I find Kate and James at the Old Tom, a corridor of a pub opposite Christ Church, Oxford's grandest college. Tracking down activists isn't hard these days. This is the generation of texts, Twitter and Facebook parties; spreading the word is what they do. They can assemble a few hundred people before even deciding what to protest about. Kate has come from a meeting of the Oxfordshire Anti-Cuts Alliance; James is six foot of lanky goth, his black hair arranged in a modish sweep. Both took part in November's storming of the Radcliffe Camera, the university's library bastille, which prompted the headline: "We turned Oxford into Paris!" Today, they're drinking gin and tonic. "We're not against order," says James, "we just want people to realise they don't have to accept the order that has been decided for us." Kate nods. "I'm committed to rejecting authority in everything I do." Both are seasoned activists. Both are students in their early twenties. They will not be affected by the rise in tuition fees, which will hit those starting courses in September 2012. They are fighting out of solidarity for future generations. Climate change, the war, nuclear weapons – protesting has defined them. But now, the rebels have a tangible cause.

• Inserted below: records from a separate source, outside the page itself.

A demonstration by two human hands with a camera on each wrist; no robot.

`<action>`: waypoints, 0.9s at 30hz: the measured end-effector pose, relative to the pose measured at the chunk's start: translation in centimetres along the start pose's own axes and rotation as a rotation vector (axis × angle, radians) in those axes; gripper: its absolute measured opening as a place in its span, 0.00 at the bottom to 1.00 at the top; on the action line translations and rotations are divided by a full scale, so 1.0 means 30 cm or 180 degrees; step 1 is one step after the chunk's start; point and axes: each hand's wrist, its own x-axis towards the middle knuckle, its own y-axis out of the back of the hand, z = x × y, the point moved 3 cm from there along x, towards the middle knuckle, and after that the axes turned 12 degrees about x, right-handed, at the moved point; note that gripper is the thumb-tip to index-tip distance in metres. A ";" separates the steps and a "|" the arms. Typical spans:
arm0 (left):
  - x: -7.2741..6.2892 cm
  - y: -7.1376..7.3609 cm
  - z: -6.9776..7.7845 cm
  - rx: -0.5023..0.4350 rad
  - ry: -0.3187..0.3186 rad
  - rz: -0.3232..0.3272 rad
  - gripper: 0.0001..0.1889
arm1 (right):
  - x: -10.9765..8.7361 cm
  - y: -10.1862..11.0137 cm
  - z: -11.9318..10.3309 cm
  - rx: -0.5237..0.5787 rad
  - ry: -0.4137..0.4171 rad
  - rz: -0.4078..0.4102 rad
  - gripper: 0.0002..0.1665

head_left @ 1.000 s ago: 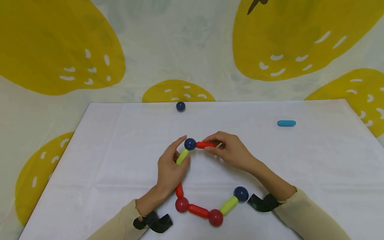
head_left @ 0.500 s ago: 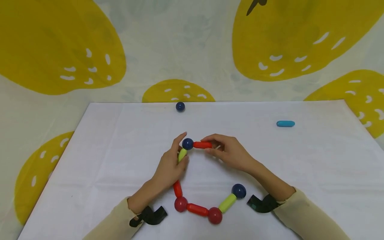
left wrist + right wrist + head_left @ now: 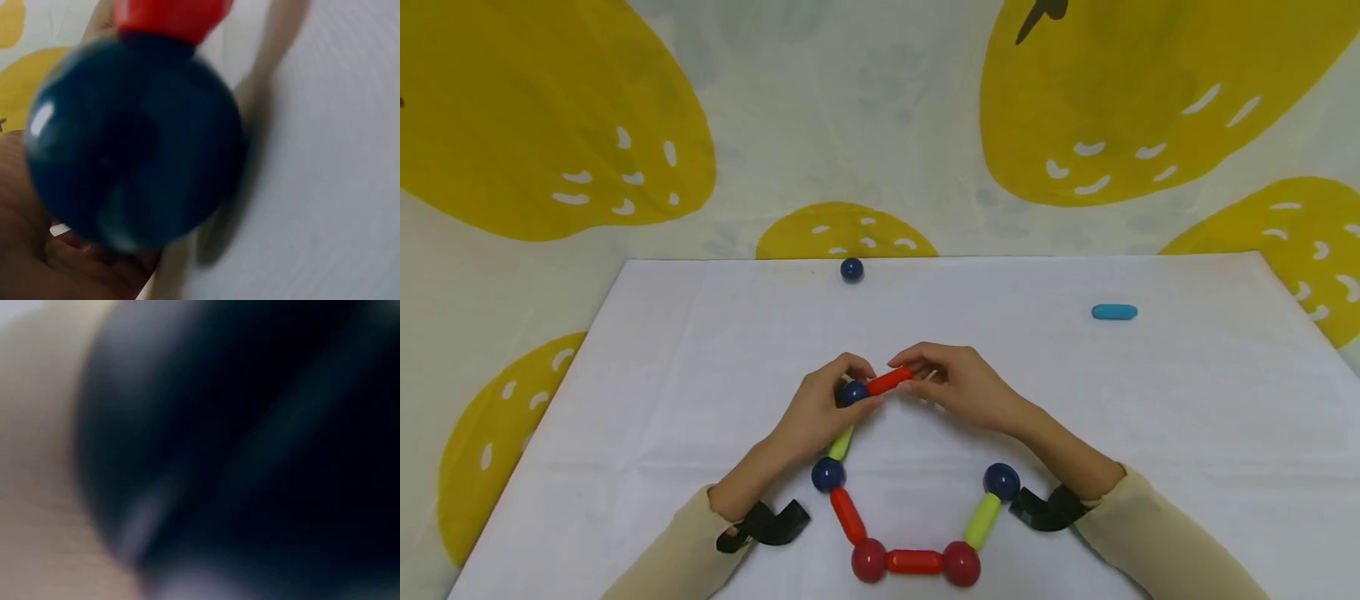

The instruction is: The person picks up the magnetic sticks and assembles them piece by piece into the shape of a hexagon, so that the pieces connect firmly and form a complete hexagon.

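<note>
My left hand (image 3: 812, 412) pinches a blue ball (image 3: 854, 392) between thumb and fingers. A red rod (image 3: 889, 381) joins that ball, its far end held by my right hand's (image 3: 962, 385) thumb and fingers. Below the pinched ball runs a lime-green rod (image 3: 841, 443) to a second blue ball (image 3: 828, 474). The chain continues through a red rod (image 3: 848, 516), a red ball (image 3: 869, 560), another red rod (image 3: 914, 562), another red ball (image 3: 961, 563) and a lime-green rod (image 3: 982, 522) to a blue end ball (image 3: 1002, 481). A large blue ball (image 3: 134, 144) fills much of the left wrist view.
Near the table's back edge sits a loose blue ball (image 3: 852, 269). A light-blue rod (image 3: 1115, 312) lies at the back right of the white table (image 3: 700, 333). The right wrist view is a dark blur.
My left hand shifts from the lime-green rod onto the blue ball. That ball and its red rod come left and nearer, the rod now slanting. The chain's bottom slides nearer and slightly right.
</note>
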 end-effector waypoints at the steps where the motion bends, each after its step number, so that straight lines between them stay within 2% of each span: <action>1: 0.001 -0.006 -0.005 0.0001 -0.0077 0.0032 0.15 | 0.003 0.004 -0.003 -0.0018 0.0018 -0.0043 0.19; 3: 0.003 -0.018 -0.017 -0.0004 -0.0219 0.0103 0.14 | 0.014 0.020 -0.012 -0.0066 0.0027 -0.0125 0.18; 6: 0.005 -0.025 -0.036 -0.0061 -0.0325 0.0175 0.14 | 0.047 0.059 -0.039 -0.0154 0.0016 -0.0204 0.18; 11: -0.002 -0.017 -0.055 -0.0200 -0.0270 0.0338 0.16 | 0.156 0.134 -0.073 -0.0229 -0.0076 -0.0031 0.16; 14: -0.006 -0.015 -0.057 -0.0285 -0.0239 0.0335 0.16 | 0.227 0.154 -0.077 -0.0274 -0.0106 0.0068 0.17; 17: -0.008 -0.014 -0.057 -0.0327 -0.0167 0.0302 0.17 | 0.293 0.152 -0.066 -0.0312 -0.0058 -0.0001 0.18; 21: -0.007 -0.015 -0.058 -0.0357 -0.0045 0.0248 0.17 | 0.368 0.132 -0.043 -0.0386 0.0057 -0.0234 0.22; 27: 0.002 -0.026 -0.048 -0.0424 -0.0011 0.0200 0.15 | 0.440 0.112 -0.024 -0.0779 0.0152 -0.0346 0.27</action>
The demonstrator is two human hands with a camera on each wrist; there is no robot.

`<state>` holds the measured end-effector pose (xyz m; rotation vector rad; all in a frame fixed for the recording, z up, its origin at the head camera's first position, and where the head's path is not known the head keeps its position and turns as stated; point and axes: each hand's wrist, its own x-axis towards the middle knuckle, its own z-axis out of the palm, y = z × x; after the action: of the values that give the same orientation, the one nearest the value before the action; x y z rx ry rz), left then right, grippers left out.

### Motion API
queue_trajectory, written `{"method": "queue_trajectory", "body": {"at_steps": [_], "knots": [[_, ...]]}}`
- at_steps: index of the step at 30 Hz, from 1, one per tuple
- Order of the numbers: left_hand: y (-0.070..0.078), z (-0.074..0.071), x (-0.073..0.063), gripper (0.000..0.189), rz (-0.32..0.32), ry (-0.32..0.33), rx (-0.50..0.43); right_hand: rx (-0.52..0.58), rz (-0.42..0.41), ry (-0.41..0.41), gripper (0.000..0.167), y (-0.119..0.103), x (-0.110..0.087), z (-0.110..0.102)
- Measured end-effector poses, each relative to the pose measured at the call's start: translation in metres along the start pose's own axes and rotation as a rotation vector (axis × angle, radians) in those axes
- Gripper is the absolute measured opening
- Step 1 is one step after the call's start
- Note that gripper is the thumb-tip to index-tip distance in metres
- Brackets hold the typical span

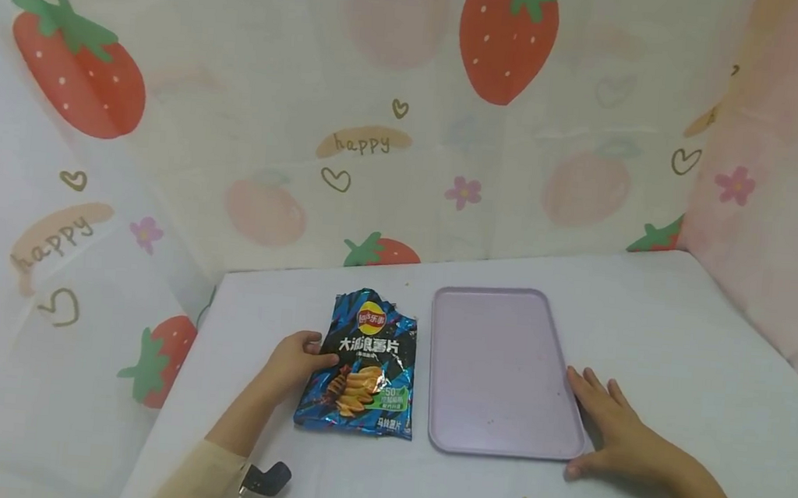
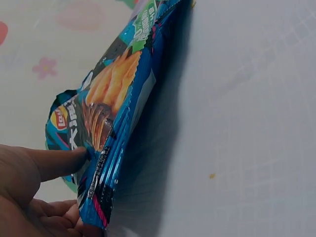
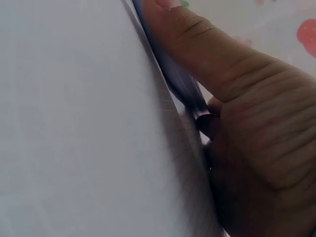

It emerged with a jolt in October, with the publication of Lord Browne's report into higher-education funding. Commissioned by the previous Government, but enthusiastically embraced by the Coalition, the former BP chairman recommended a near tripling of tuition fees, from £3,290 to a potential £9,000 a year. The Education Maintenance Allowance (EMA), a means-tested benefit paid to low income sixth-formers to keep them in education, is also to be scrapped.
Oxford and Cambridge have confirmed that they will be charging the full £9,000 a year. But the anger is everywhere: Aberystwyth, Brighton, Glasgow, Manchester – Britain's campuses are fizzing with students who have been quickly, radically politicised.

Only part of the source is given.